The purpose of the Maternal, Infant, and Early Childhood Home Visiting Evaluation (MIHOPE) contract is to conduct the legislatively mandated evaluation of the Home Visiting program involving multiple tasks and activities that together will provide federal and state policymakers, service providers, and other interested parties with valuable information about the effectiveness of these federally funded programs in improving outcomes for children and families. Tasks are designed to yield information and lessons about operating such programs and the challenges faced and addressed during implementation and throughout the operation of the program.
The Study. The study includes: an analysis of the state needs assessments that were provided in the state MIECHV applications; an effectiveness study that includes an impact analysis to measure what difference home visiting programs make for the at-risk families they serve, focusing on areas like prenatal, maternal, and newborn health, child development, parenting, domestic violence, and referrals and service coordination. The effectiveness study will also include an implementation analysis that will examine how the program models operate in their local and state contexts and describe the families who participate; and an economic analysis that will examine the financial costs of operating the programs. A special goal of this study is the linking of implementation strategies to program impacts, thus informing the field about the types of program features or strategies that might lead to even greater impacts on families. For example, understanding how, and at what level, the average family participates in the program will provide context to any variation in impacts we find in the health of families. The primary data used in the study are expected to be collected by the research team through surveys, review of administrative records, interviews, observations, and staff logs.

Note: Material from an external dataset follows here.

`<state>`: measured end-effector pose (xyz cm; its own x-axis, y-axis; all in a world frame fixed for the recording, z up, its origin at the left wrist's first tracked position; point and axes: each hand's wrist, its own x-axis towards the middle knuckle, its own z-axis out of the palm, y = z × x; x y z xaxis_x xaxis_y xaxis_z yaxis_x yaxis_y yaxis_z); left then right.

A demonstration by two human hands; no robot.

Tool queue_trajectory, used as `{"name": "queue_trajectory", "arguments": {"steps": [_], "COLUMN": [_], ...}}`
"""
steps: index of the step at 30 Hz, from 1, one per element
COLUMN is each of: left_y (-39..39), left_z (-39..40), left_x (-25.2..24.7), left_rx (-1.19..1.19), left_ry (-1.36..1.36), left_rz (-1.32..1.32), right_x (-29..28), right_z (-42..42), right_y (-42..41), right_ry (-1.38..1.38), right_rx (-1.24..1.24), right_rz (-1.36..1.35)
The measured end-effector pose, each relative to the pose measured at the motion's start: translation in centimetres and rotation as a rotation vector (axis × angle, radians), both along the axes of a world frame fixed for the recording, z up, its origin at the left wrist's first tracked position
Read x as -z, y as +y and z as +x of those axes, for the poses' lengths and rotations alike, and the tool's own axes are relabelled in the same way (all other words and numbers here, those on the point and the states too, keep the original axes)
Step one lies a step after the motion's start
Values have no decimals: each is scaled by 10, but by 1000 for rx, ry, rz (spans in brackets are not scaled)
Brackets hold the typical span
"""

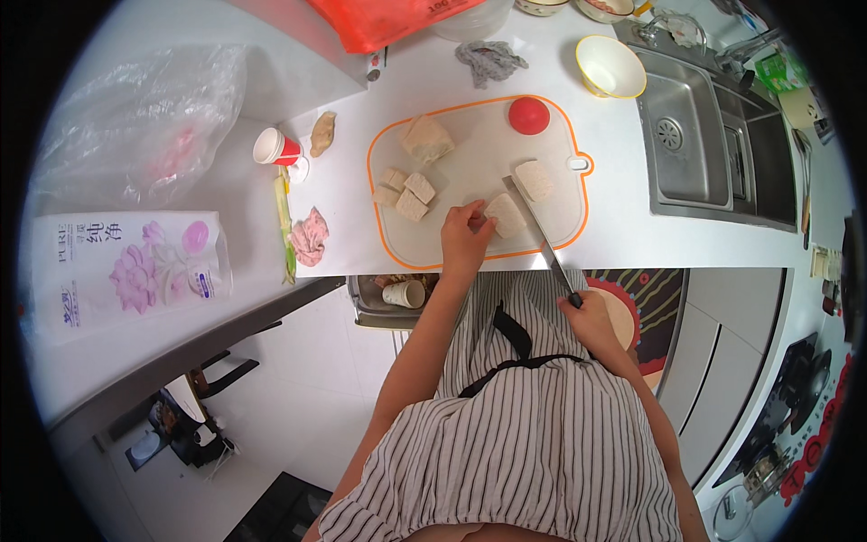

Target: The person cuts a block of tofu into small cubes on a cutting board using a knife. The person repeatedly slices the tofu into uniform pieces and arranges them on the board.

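Note:
My right hand (588,315) grips the black handle of a kitchen knife (538,220). Its blade slants up and left over the orange-rimmed cutting board (474,166), between two pale, speckled blocks of food, perhaps taro. The nearer block (506,215) lies left of the blade; the other block (534,180) is to its right. My left hand (466,234) has its fingers apart, the tips against the left side of the nearer block. Farther left are several smaller cut pieces (414,196) and a larger uncut chunk (428,139). A red dome-shaped object (529,116) rests at the board's far right.
A yellow-rimmed bowl (611,66) stands beside the steel sink (684,129). Beyond the board lies a crumpled grey cloth (489,62). Ginger (323,134), paper cups (276,147), a scallion (283,223) and a pink cloth (310,237) are left. Below the counter edge is a waste bin (369,305).

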<state>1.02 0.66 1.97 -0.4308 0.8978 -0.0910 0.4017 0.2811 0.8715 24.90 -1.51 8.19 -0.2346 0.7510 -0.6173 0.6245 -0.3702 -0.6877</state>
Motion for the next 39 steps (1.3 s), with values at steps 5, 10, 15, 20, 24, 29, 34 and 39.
{"name": "queue_trajectory", "arguments": {"steps": [5, 10, 15, 20, 24, 29, 34, 39], "left_y": [3, 5, 6, 7, 10, 15, 19, 23], "left_z": [-2, -6, -10, -15, -19, -26, -33, -38], "left_x": [-6, -6, -4, -1, -2, -6, -5, -4], "left_rx": [-86, -83, -62, -11, 29, 116, 185, 240], "left_ry": [-285, -423, -488, -511, -548, -546, -584, -605], "left_rz": [-175, -294, -289, -325, -349, -431, -460, -484], "right_x": [0, -4, -6, -3, 5, 9, 10, 12], "right_z": [-8, -15, -22, -25, -25, -27, -30, -29], "right_y": [1, 5, 11, 14, 13, 14, 14, 18], "right_ry": [-13, -28, -106, -212, -274, -311, -315, -285], "right_rx": [-27, -64, -130, -165, -179, -178, -158, -134], "right_rz": [-12, 19, 51, 61, 48, -19, -30, -22]}}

Sites in the evaluation will operate one of four models that meet HHS’ criteria for evidence-based models and were chosen by at least 10 states for their MIECHV programs: Early Head Start – Home Visiting, Healthy Families America, Nurse Family Partnership, and Parents as Teachers. Approximately 85 local home visiting program sites in 12 states are expected to be selected to participate. Among families who are eligible for the study, random assignment will be used to select which families to enroll in home visiting services.
Project Timeline. Study enrollment and data collection will begin in 2012. Data gathered from the initial information provided by families and staff will be published in a report to Congress in 2015. There are plans for follow up through 2018.
The contract was awarded to MDRC with subcontracts to James Bell Associates, Johns Hopkins University, Mathematica Policy Research, University of Georgia and a number of academic consultants. This project is being led by the Administration for Children and Families in collaboration with the Health Resources and Services Administration.
The point of contact is Nancy Margie.